JEFF LUNDEN, BYLINE: Adam Woolley ran away to join the circus. Well, actually, decided to pursue a career after seeing Cirque du Soleil. Today, he runs Circus Now, a nonprofit organization which kind of evangelizes about the art form.

ADAM WOOLLEY: Circus artists have been producing new and incredible circus acts and apparatuses and shows that have an artistic context and theatrical storylines or well-drawn characters. And this has been happening around the world for the past 10, 15 years or so.

LUNDEN: One of those troupes is the Race Horse Company from Finland.

(SOUNDBITE OF MUSIC)

LUNDEN: Acrobat Rauli Kosonen formed it with a couple of other performers nine years ago because, he says, there's something unique about circus.

RAULI KOSONEN: I think it's really pure art form in the sense that you can really feel the risks. There's a lot of risk, so you can get a lot of adrenaline when you watch it. If there is tricks that make your heart bounce because it's real. They can see that if they make a mistake, they might get hurt. So I guess that's always been why circus is appealing. It reminds us that we are humans.

LUNDEN: And Kosonen, whose specialty is trampoline, has the broken bones to prove it.

KOSONEN: Well, I had three operations. Then - well, it's part of the job. Sometimes you don't get lucky.

LUNDEN: Back here in the U.S., smaller circuses like the Kelly Miller and Cole brothers troupes still pitch their tents across the country. But Adam Woolley says there are some more experimental companies that are pushing the art form.

WOOLLEY: Audiences or families who might not be interested to go see, you know, some very avant-garde modern dance will still go see the circus. You know, people who would prefer to watch movies or television than go see a play will probably still come see the circus.

KENDALL RILEIGH: We sometimes shy away from calling ourselves circus.

LUNDEN: Kendall Rileigh is one of the founders of New York's Only Child Aerial Theater.

RILEIGH: There is the implication that the skills or the spectacle is sort of paramount rather than the narrative, and we really have to tried to keep the narrative the most important element and have the skills really drive and support the narrative.

LUNDEN: In a former factory in Brooklyn, Only Child is rehearsing its latest show, "Asylum."

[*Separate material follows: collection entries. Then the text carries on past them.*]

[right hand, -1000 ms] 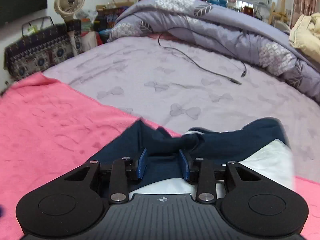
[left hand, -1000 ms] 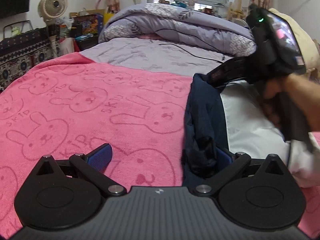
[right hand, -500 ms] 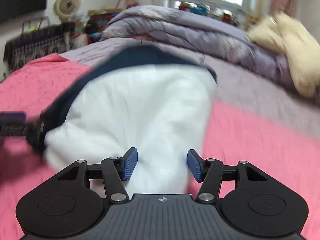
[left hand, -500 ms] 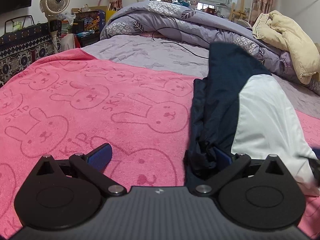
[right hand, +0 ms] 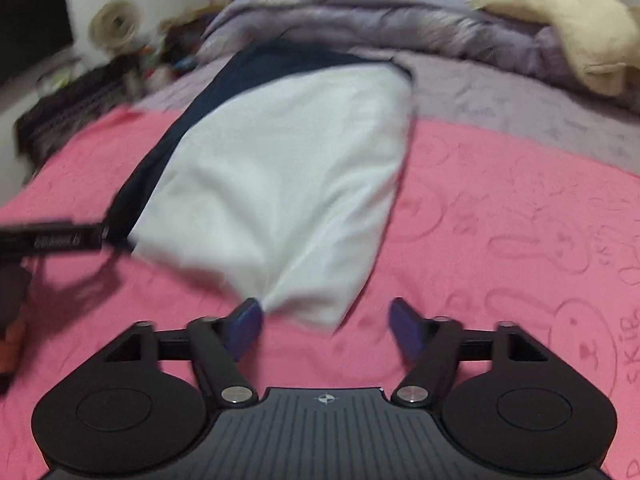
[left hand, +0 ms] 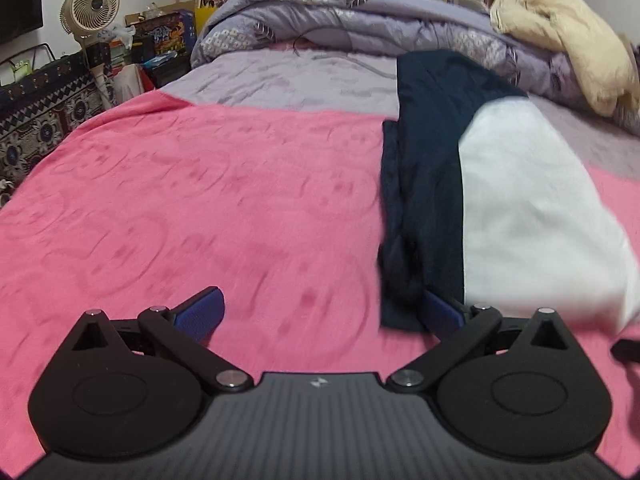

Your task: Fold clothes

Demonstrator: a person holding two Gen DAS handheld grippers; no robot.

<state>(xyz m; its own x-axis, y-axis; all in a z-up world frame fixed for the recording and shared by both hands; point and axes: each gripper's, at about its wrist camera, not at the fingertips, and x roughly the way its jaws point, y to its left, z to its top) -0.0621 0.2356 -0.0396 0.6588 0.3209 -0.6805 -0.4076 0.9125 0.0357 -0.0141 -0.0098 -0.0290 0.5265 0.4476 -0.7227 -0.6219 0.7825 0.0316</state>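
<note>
A navy and white garment (left hand: pixel 500 184) lies folded lengthwise on the pink bunny-print blanket (left hand: pixel 200 200); it also shows in the right wrist view (right hand: pixel 280 176). My left gripper (left hand: pixel 320 312) is open wide, its right finger touching the garment's navy near corner, its left finger over bare blanket. My right gripper (right hand: pixel 326 320) is open and empty, with the garment's white near corner lying just in front of its left finger. The left gripper's body (right hand: pixel 52 236) shows at the left edge of the right wrist view.
A rolled lilac duvet (left hand: pixel 380 20) and a cream garment (left hand: pixel 560 36) lie at the far end of the bed. A lilac sheet (left hand: pixel 300 80) lies beyond the blanket. A fan (left hand: pixel 90 8) and clutter stand beside the bed at far left.
My right gripper let go of the navy end, swung to the garment's white near end and opened wider. The garment now lies flat. My left gripper barely moved.
</note>
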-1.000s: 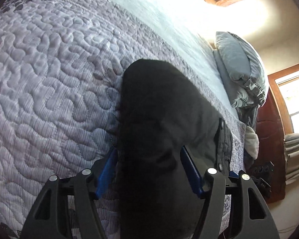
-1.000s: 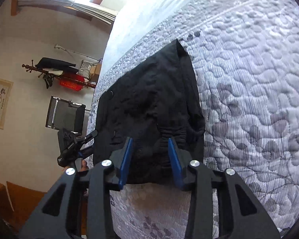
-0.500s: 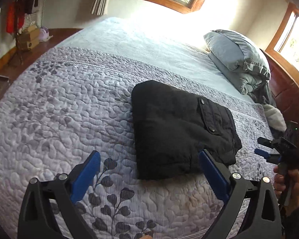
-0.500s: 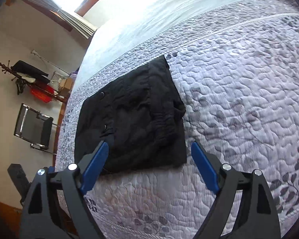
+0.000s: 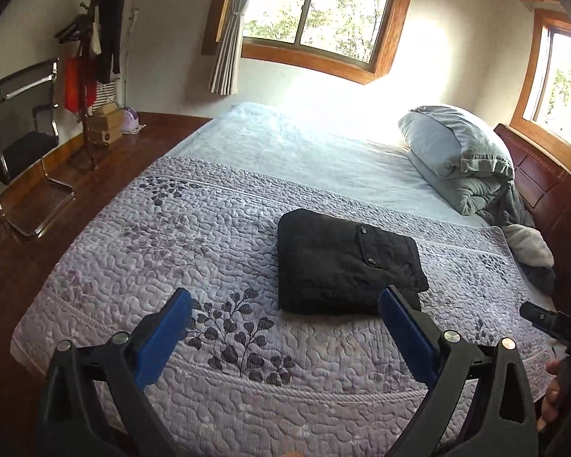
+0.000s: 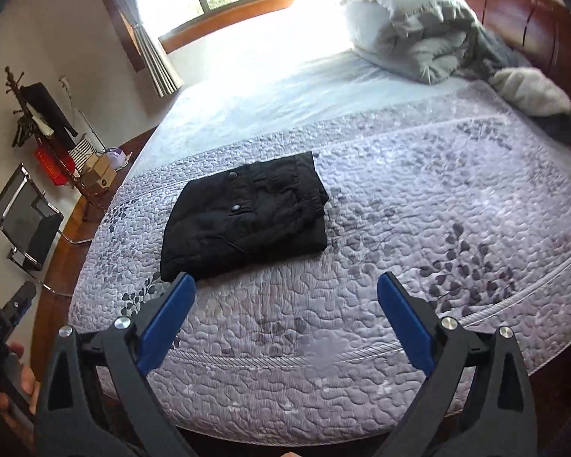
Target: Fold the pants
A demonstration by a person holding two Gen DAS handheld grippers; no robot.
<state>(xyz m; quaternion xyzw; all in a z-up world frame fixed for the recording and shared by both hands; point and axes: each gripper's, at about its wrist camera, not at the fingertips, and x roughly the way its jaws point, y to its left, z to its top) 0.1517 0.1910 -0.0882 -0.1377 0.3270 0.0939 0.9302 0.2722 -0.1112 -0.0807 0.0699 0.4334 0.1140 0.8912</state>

UNIDENTIFIED MAN #1: Swee (ph).

UNIDENTIFIED WOMAN: (Laughter).

UNIDENTIFIED MAN #2: And in real life, you'll have a lot more (unintelligible).

LUNDEN: It's set in a mental institution in the 1970s. There's a story, but there's no spoken dialogue, says co-founder Nicki Miller.

NICKI MILLER: We would describe it as a theater piece that includes a lot of aerial work, dance, some recorded music, some live music, an overhead projection and shadow. So the story is told, rather than through dialogue, through the conversation of all of those theatrical vocabularies instead.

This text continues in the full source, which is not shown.